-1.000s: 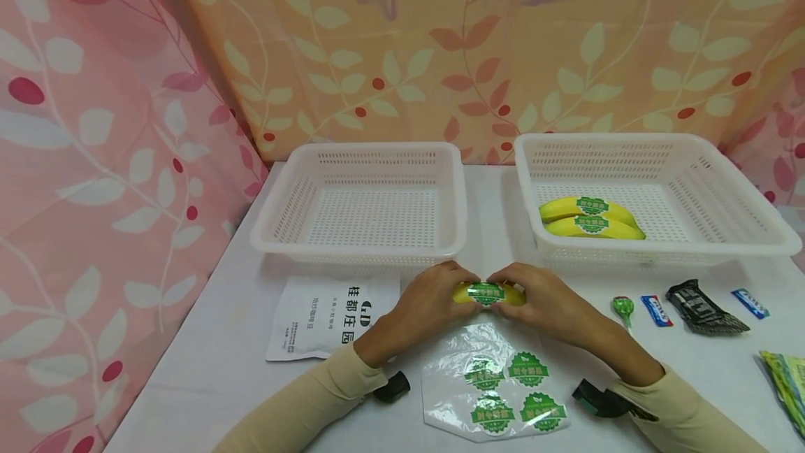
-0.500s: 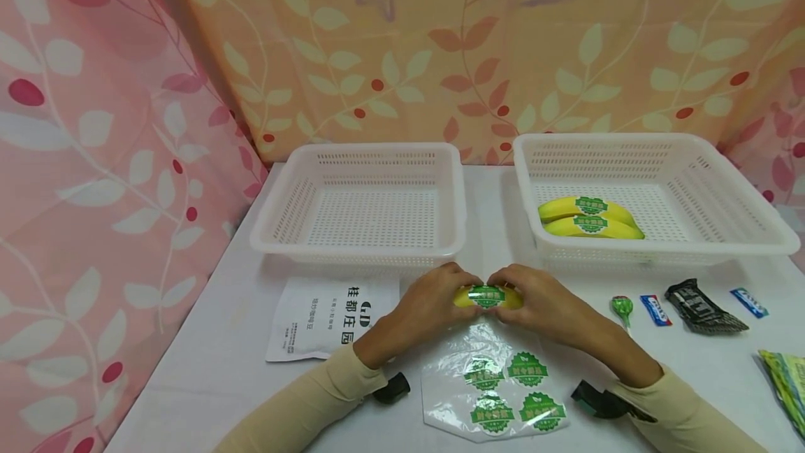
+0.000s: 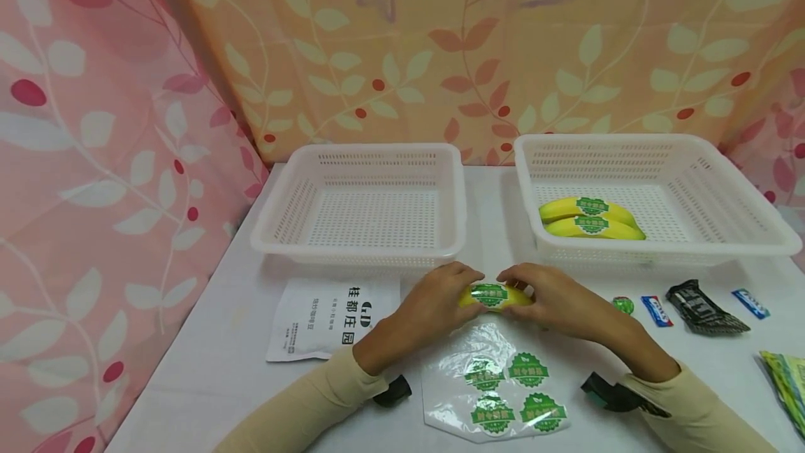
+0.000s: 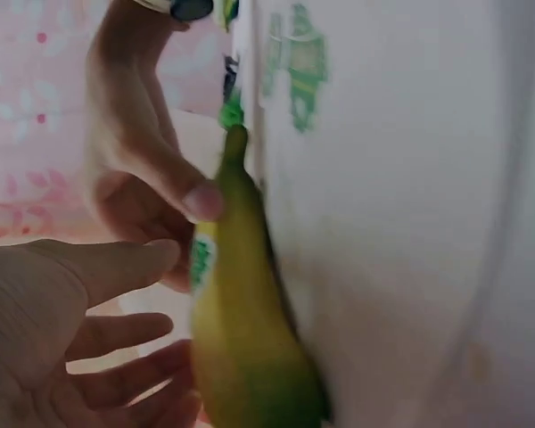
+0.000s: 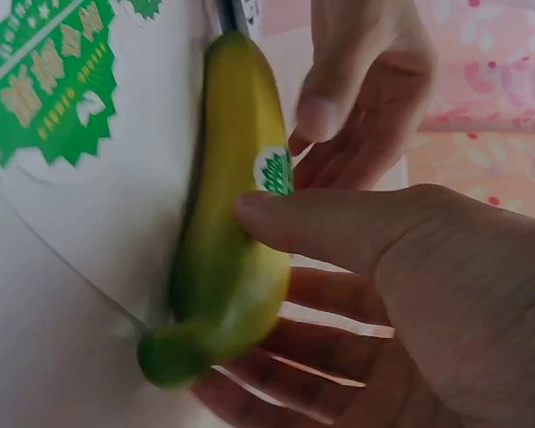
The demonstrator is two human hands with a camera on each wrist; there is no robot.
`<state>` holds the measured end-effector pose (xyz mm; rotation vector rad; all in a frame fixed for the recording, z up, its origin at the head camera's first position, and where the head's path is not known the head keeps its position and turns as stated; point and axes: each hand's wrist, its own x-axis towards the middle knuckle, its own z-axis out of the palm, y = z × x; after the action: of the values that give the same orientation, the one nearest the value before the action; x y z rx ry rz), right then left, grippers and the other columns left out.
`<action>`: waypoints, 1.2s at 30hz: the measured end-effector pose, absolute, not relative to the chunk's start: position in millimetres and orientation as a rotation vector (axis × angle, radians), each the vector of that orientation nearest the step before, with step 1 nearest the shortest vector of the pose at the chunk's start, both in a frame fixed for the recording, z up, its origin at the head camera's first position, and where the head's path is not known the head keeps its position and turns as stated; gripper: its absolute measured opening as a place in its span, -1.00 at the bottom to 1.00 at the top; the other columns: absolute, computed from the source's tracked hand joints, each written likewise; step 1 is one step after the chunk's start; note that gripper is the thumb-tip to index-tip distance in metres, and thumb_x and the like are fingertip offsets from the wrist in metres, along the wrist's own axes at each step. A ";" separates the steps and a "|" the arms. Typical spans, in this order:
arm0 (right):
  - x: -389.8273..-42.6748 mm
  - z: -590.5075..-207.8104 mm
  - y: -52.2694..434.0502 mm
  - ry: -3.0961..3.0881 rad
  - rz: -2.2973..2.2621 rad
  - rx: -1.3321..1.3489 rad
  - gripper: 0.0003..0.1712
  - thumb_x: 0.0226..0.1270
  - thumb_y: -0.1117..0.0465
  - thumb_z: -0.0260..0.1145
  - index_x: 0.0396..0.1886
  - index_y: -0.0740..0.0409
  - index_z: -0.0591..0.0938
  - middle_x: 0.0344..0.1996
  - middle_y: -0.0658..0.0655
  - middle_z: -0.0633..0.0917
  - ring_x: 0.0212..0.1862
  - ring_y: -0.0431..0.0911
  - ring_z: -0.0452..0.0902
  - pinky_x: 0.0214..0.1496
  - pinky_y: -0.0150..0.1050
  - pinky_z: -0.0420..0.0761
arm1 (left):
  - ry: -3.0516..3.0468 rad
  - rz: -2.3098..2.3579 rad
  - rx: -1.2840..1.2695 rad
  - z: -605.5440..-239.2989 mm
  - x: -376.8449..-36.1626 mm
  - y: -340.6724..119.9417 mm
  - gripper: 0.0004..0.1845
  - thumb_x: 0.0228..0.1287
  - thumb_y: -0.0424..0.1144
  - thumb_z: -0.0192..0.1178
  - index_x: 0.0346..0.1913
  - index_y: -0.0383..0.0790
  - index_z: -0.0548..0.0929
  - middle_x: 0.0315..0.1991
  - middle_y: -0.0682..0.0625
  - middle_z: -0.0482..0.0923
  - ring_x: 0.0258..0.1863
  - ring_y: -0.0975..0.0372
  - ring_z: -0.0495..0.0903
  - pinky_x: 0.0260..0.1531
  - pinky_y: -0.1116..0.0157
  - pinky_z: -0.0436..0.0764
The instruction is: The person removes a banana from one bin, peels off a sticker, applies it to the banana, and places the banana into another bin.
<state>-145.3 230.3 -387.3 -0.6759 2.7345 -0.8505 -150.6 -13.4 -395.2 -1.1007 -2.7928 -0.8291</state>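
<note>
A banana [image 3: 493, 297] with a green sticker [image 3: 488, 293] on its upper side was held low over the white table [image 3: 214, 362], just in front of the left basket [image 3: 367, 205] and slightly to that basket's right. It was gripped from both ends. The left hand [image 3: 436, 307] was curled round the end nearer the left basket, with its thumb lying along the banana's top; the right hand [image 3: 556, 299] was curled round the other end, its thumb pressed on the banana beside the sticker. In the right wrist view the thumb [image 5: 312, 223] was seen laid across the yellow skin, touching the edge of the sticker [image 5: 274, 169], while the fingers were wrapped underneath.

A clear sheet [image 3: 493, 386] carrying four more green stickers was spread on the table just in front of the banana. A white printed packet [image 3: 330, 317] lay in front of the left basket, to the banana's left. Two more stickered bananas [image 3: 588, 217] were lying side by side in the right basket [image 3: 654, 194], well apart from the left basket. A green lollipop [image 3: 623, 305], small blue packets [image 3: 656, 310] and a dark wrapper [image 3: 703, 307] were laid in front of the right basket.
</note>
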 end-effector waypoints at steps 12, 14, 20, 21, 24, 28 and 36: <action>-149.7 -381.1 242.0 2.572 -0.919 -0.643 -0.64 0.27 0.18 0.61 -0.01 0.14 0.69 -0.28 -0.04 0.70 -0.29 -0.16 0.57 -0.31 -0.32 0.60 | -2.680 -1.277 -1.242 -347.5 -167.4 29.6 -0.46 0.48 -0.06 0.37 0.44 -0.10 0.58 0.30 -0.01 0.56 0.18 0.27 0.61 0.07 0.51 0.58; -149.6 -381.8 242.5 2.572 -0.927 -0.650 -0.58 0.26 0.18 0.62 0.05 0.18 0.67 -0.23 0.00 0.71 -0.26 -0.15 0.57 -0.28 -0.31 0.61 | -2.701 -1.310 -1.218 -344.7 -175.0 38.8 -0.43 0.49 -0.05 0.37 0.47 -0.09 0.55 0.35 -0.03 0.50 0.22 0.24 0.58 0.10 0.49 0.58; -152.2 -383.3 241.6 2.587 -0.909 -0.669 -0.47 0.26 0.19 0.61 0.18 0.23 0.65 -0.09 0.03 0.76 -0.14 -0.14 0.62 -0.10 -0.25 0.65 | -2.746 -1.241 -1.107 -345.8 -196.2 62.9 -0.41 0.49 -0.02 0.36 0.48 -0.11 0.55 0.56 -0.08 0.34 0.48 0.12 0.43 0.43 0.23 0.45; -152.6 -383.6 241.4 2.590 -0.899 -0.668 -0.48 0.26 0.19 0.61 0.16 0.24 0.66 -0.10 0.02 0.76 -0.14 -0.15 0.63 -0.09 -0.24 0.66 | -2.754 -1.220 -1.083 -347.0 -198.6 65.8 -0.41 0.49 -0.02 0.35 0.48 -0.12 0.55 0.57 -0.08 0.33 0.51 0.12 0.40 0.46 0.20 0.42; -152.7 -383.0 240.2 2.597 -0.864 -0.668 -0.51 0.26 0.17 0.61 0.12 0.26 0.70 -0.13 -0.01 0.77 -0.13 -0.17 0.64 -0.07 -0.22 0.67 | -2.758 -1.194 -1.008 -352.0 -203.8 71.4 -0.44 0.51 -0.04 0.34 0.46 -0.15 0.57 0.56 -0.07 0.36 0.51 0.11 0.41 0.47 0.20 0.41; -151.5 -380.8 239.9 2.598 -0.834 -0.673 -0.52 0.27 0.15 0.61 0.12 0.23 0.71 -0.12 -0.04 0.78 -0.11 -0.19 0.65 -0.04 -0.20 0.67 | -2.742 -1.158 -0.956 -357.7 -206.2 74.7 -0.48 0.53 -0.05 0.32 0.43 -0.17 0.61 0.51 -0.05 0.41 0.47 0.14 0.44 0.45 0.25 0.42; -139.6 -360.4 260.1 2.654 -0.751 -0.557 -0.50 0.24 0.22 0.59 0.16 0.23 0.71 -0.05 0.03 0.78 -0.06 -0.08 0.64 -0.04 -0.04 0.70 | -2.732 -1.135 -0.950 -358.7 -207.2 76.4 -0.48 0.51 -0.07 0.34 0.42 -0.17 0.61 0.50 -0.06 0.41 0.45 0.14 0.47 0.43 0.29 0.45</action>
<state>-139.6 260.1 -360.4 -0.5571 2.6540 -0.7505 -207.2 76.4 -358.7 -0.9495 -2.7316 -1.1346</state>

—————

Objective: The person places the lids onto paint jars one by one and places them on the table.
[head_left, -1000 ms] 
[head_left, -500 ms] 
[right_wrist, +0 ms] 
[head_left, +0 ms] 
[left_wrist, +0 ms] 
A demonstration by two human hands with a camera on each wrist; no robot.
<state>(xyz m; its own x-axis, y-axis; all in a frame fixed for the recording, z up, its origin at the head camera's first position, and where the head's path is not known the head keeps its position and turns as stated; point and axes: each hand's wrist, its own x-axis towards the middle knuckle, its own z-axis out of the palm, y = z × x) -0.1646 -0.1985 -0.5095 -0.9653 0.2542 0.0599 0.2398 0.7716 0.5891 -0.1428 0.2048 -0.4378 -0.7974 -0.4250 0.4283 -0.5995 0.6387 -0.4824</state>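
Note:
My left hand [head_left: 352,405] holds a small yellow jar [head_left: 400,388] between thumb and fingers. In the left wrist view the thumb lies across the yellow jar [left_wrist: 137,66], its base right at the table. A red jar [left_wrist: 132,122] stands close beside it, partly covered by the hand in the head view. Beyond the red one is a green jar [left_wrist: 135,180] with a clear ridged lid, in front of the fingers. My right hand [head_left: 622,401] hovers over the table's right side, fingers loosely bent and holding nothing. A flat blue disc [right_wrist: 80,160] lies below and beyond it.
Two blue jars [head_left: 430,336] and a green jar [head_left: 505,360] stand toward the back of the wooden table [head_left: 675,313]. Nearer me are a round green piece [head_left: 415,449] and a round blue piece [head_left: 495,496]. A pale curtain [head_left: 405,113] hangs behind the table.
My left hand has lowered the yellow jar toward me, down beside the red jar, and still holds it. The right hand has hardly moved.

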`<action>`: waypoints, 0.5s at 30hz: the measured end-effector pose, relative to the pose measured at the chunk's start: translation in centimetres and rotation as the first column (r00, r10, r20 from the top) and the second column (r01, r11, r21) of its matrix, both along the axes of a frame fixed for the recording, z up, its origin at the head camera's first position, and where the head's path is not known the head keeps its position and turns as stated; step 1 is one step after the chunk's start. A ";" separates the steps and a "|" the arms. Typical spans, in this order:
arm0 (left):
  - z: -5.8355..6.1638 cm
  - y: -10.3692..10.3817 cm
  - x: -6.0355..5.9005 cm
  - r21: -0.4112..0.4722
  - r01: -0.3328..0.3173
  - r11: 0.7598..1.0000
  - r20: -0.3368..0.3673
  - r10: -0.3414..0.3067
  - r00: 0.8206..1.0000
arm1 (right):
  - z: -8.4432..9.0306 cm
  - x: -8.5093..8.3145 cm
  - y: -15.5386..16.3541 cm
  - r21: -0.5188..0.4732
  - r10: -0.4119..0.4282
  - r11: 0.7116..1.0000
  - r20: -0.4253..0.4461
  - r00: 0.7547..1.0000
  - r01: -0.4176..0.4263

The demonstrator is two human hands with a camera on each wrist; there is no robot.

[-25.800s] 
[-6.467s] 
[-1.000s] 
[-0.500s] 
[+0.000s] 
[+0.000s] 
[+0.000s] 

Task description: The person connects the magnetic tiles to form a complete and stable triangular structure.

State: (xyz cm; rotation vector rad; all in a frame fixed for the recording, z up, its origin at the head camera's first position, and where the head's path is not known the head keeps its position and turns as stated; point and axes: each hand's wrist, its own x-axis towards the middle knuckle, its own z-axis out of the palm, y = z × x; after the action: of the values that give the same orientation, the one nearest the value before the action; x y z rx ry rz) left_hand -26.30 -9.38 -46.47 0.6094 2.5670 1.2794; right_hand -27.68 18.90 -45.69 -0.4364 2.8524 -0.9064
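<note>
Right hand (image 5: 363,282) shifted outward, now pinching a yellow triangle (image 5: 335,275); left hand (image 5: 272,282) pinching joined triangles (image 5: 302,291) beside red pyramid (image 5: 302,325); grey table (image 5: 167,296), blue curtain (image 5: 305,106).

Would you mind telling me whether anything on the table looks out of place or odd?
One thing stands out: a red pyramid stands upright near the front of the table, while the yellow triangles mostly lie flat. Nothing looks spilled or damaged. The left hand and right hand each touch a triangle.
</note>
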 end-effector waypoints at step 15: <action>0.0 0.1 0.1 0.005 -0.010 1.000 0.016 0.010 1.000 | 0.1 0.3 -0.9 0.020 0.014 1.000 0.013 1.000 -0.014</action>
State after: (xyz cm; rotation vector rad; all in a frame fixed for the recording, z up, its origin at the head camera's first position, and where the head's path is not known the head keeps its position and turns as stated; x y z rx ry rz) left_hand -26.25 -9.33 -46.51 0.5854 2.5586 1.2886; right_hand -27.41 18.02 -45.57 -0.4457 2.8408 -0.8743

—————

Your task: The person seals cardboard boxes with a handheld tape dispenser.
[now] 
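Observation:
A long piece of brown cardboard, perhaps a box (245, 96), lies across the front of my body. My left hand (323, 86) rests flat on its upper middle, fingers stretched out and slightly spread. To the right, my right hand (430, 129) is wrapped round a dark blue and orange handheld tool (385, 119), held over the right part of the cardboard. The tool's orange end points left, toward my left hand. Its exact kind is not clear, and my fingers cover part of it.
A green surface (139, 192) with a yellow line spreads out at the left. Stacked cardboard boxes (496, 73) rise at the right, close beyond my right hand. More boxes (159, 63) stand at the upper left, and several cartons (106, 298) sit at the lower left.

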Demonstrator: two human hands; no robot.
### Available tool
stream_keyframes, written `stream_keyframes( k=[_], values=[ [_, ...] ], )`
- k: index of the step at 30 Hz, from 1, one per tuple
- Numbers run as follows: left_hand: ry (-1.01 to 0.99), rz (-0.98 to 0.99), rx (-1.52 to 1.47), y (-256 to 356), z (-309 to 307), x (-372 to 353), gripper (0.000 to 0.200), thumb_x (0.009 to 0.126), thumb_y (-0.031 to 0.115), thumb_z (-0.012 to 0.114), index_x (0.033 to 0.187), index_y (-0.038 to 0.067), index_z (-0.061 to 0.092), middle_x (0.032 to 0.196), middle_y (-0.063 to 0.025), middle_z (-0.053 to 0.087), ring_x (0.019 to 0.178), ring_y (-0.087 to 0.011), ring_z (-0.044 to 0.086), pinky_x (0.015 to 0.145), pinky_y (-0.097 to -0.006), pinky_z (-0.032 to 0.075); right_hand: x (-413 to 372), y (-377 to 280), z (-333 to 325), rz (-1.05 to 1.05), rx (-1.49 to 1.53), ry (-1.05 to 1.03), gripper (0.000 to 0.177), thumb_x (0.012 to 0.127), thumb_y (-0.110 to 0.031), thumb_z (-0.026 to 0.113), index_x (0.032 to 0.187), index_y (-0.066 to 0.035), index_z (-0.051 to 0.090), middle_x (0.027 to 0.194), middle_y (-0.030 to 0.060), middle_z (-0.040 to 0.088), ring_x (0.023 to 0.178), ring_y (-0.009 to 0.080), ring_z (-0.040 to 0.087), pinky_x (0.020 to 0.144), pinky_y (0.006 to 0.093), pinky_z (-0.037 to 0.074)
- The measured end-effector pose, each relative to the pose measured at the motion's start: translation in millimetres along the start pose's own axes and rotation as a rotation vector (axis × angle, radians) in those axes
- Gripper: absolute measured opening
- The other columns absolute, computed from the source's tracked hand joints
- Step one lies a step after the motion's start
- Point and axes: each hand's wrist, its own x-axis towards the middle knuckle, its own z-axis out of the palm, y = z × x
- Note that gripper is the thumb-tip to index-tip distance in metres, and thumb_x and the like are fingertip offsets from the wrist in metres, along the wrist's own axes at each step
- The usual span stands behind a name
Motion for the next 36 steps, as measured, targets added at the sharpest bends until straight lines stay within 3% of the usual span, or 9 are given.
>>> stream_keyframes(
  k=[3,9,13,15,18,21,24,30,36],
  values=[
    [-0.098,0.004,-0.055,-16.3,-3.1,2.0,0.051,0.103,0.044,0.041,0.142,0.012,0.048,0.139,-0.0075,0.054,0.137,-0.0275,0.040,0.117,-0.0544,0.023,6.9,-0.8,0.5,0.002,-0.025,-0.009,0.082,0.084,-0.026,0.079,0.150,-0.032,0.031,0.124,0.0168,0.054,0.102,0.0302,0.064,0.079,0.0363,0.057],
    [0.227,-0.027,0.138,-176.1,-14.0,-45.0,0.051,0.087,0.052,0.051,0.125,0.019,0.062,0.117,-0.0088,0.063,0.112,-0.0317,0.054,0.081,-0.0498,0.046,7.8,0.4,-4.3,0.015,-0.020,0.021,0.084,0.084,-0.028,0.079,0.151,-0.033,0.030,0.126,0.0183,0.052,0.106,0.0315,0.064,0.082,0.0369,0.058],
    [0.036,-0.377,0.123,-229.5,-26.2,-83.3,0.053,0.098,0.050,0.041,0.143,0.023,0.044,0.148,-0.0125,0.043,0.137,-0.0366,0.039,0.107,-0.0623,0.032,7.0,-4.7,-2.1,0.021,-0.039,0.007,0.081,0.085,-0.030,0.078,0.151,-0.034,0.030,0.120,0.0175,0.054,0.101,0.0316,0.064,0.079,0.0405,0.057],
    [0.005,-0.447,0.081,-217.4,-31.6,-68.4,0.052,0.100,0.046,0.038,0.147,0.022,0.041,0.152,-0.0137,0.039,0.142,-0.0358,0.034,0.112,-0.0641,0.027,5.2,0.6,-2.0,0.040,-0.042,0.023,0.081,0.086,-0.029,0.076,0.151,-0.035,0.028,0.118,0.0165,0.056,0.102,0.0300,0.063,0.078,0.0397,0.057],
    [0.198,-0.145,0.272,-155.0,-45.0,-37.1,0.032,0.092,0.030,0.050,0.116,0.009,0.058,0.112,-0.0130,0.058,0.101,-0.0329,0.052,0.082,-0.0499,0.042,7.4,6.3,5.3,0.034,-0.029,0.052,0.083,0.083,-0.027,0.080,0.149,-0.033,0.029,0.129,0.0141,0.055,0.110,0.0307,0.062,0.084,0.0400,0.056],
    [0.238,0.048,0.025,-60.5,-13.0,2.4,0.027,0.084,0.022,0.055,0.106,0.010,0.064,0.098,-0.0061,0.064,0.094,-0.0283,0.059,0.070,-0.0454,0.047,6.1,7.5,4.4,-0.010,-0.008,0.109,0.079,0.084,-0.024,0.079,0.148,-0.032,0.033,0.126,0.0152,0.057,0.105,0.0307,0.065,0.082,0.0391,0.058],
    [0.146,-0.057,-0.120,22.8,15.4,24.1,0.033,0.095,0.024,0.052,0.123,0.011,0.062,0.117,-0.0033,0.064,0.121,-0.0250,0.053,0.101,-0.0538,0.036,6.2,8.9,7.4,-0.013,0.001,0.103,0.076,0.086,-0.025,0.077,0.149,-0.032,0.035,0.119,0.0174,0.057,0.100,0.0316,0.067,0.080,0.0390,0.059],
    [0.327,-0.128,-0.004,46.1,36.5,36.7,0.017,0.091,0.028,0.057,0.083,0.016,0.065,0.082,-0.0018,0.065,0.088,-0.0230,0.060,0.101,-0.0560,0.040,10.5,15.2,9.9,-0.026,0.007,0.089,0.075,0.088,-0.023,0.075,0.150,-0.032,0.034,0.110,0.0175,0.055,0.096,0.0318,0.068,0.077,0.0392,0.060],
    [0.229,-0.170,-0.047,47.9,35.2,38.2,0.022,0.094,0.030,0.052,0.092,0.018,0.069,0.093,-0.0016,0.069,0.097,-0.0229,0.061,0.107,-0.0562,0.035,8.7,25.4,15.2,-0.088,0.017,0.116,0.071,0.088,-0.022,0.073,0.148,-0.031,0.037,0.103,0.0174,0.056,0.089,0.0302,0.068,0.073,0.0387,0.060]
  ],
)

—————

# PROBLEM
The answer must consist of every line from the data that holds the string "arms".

# REPLY TO THE EXERCISE
`<action>`: waypoints, 1.2s at 30hz: the measured end-effector pose, absolute, not relative to the chunk's start: position in millimetres and orientation as a rotation vector (axis × angle, radians), each the vector of that orientation nearest the step before, with step 1 nearest the shortest vector of the pose at the chunk's start, both in a frame fixed for the recording, z up, its origin at the head camera's first position, and where the head's path is not known the head keeps its position and turns as stated; gripper: its absolute measured opening as a place in its span, -1.00 at the bottom to 1.00 at the top; the other columns: absolute, computed from the source's tracked hand joints, each written likewise; step 1 is one step after the chunk's start; note that gripper is the thumb-tip to index-tip distance in metres, and thumb_x and the like are fingertip offsets from the wrist in metres, along the wrist's own axes at each step. A ";" separates the steps and a "|" the arms. Typical spans, in this order:
`<action>`: waypoints, 0.5s at 30hz: the measured end-effector pose, relative to the pose measured at the chunk's start: translation in centimetres and rotation as the first column (r00, r10, r20 from the top) and the second column (r01, r11, r21) of its matrix, both along the axes of a frame fixed for the recording, z up, its origin at the head camera's first position, and where the head's path is not known the head keeps its position and turns as stated; step 1 is one step after the chunk's start. A ";" separates the steps and a "|" the arms. Typical spans, in this order:

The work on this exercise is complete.